По немытому лицу Тимки текли слезы. Медленно, останавливаясь после каждых двух-трех слов, он заговорил:
- Проснулся вчера ночью… Метроном стучит часто. .. Опять бомбежка… стервятники гудят… бьют зе^ нитки… Потом бомбы завыли… рвутся где-то… Сначала далеко рвались… А потом ближе… ближе… Дом наш, как мячик, подскакивал…
- Знаю. Я в эту ночь на крыше дежурил.
- Дома никого нет… Мать в госпитале… у отца дежурит. Совсем рядом бомба разорвалась… Я подумал. .. сейчас в наш дом прямое попадание…
- Что ты мне про бомбы! Скажи, почему весь хлеб съел, балда?!
- Я же говорю… Думал, сейчас меня убьет… Меня убьет, а хлеб мой останется… А я умру голодный… А хлеб останется. И тогда я все съел… Весь кусок… Чтобы не умереть голодным.
Генка слушал друга и готов был заплакать сам. Как часто во время страшных ночных бомбежек он думал о том же: «Надо съесть весь хлеб, пока меня не убили…»
Он подошел к «буржуйке», снял жестяную кружку и подал Тимке.
- Ладно! Вставай-ка, барабанщик! Выпей - и пошли! После котлеты козлом запрыгаешь!
Тимка плотно обхватил ладонями кружку с кипятком. Кружка грела пальцы, которым было холодно даже в шерстяных перчатках. Медленно, растягивая удовольствие, он пил маленькими глоточками кипяток. Допив до конца, Тимка поднялся с дивана.
- Пойдем! - сказал он решительно. - Сейчас надену сумку - и пойдем…
Он потянулся к вешалке, где висел противогаз, и вдруг вцепился в спинку дивана.
- Голова кружится…
- Пройдет, - сказал жестко Генка. - Будешь копаться - нам ничего не останется.

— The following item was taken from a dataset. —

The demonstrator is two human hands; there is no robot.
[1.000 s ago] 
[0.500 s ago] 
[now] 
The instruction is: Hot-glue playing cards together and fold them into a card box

- Сейчас… я сейчас… - Тимка снова потянулся к вешалке и, снова пошатнувшись, упал на диван.
- Не могу… Не могу… Я умру сегодня…
- Глупости! - крикнул Генка.- Если все умрут, кто будет защищать Ленинград? Вставай, вставай!
- Не могу… Возьми мой талон… принесешь… мне… Только ты скорее.
Он протягивал Генке талон и смотрел на него умоляющими глазами.
- Принесешь, да? Тогда я не умру… не умру…
- Ясно, не умрешь! Все принесу! И котлету, и гарнир, и хлеб, и конфету!